● **Task to carry out**
Below are the records. Retype, exactly, the lines from the first through the line with "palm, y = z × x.", and leave out the pictures.

========================================

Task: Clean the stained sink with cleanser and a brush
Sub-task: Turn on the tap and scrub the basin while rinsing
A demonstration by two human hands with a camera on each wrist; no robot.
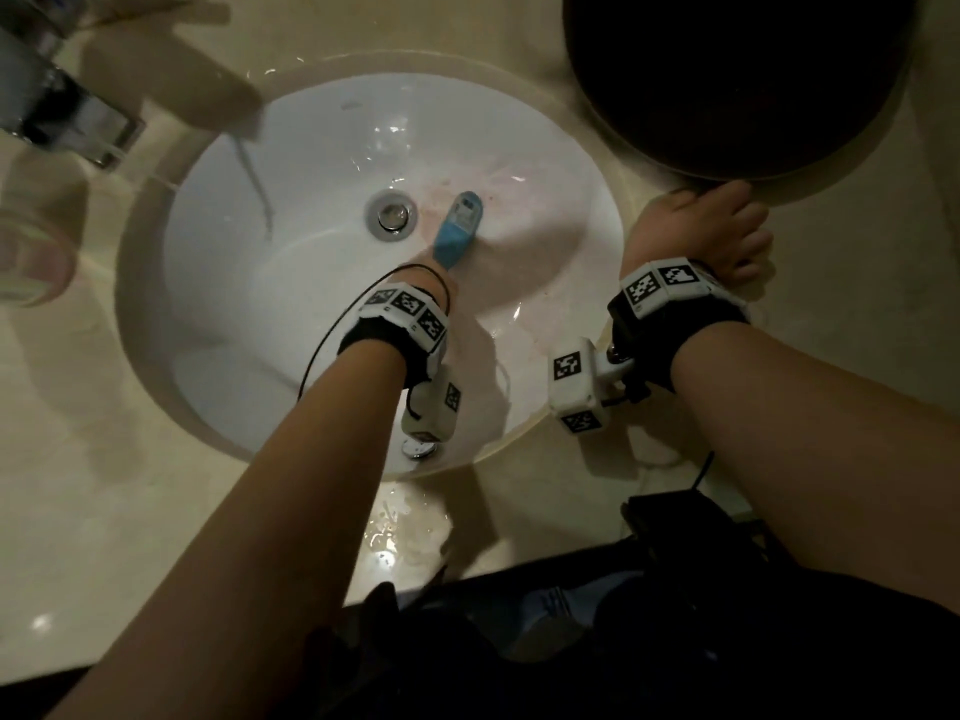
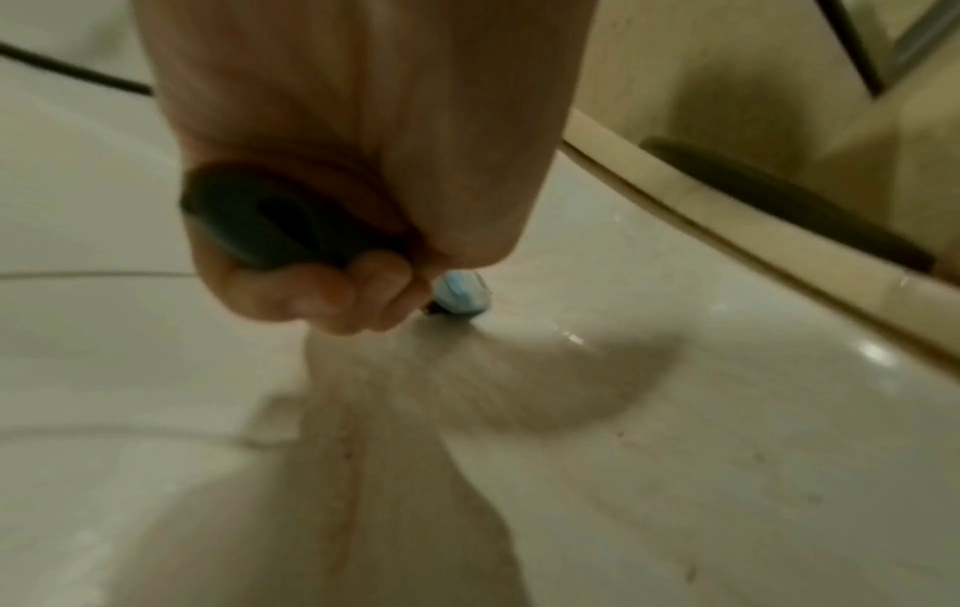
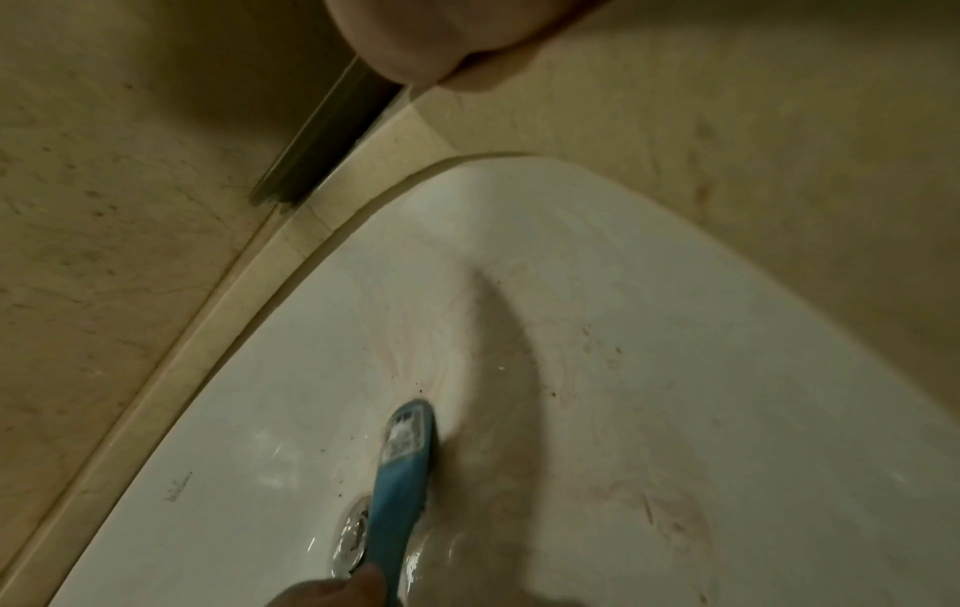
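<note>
Left hand (image 2: 332, 213) fisted round my blue brush (image 1: 457, 228), its head pressed on the pink-stained white sink (image 1: 311, 283) just right of the drain (image 1: 390, 216), right hand (image 1: 711, 228) resting on the beige worktop (image 1: 78, 459), fingers relaxed, beside a dark basin (image 1: 737, 80)

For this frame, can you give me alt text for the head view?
The left hand grips a blue plastic brush against pinkish stains beside the metal drain of a white oval sink. The right hand rests on the beige counter.
</note>
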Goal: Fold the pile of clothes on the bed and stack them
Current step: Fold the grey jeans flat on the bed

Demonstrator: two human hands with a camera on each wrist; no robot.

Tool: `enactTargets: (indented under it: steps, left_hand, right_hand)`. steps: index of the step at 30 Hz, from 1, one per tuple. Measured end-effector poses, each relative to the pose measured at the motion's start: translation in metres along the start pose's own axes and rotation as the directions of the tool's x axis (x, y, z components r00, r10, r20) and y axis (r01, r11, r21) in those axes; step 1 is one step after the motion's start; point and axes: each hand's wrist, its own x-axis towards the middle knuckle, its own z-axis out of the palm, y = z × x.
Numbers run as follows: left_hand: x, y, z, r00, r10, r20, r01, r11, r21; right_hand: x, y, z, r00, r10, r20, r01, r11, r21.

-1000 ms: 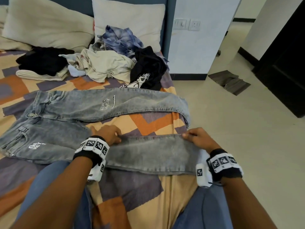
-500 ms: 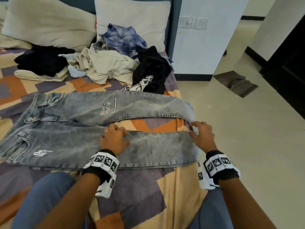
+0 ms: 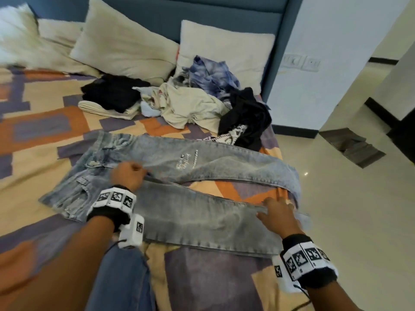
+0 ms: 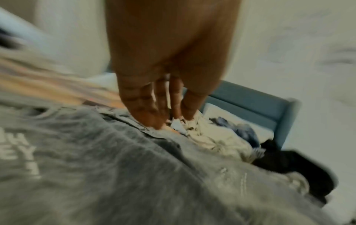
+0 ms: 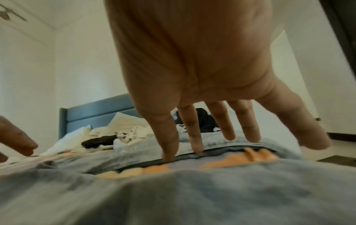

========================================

● **Solution to this problem**
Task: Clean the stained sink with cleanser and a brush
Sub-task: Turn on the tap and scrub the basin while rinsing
A demonstration by two human hands with a camera on each wrist; no robot.
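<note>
Left hand (image 2: 332, 213) fisted round my blue brush (image 1: 457, 228), its head pressed on the pink-stained white sink (image 1: 311, 283) just right of the drain (image 1: 390, 216), right hand (image 1: 711, 228) resting on the beige worktop (image 1: 78, 459), fingers relaxed, beside a dark basin (image 1: 737, 80)

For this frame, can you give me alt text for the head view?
The left hand grips a blue plastic brush against pinkish stains beside the metal drain of a white oval sink. The right hand rests on the beige counter.
</note>
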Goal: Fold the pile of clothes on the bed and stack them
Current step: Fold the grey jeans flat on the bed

Demonstrator: two human hands with a camera on each wrist; no robot.

Tool: `enactTargets: (indented under it: steps, left_hand, right_hand)`. steps: index of the step at 30 Hz, from 1, one per tuple. Measured end-effector poses, each relative to the pose measured at the motion's start: translation in metres along the start pose's own axes and rotation as the directions of the tool's x axis (x, y, z components r00, r10, r20) and y axis (r01, r11, r21) in those axes; step 1 is one step after the motion's start; point and axes: each hand's wrist, its own x-axis towards the middle knuckle, its own z-axis out of the palm, y = z × x.

This exercise requires no further output.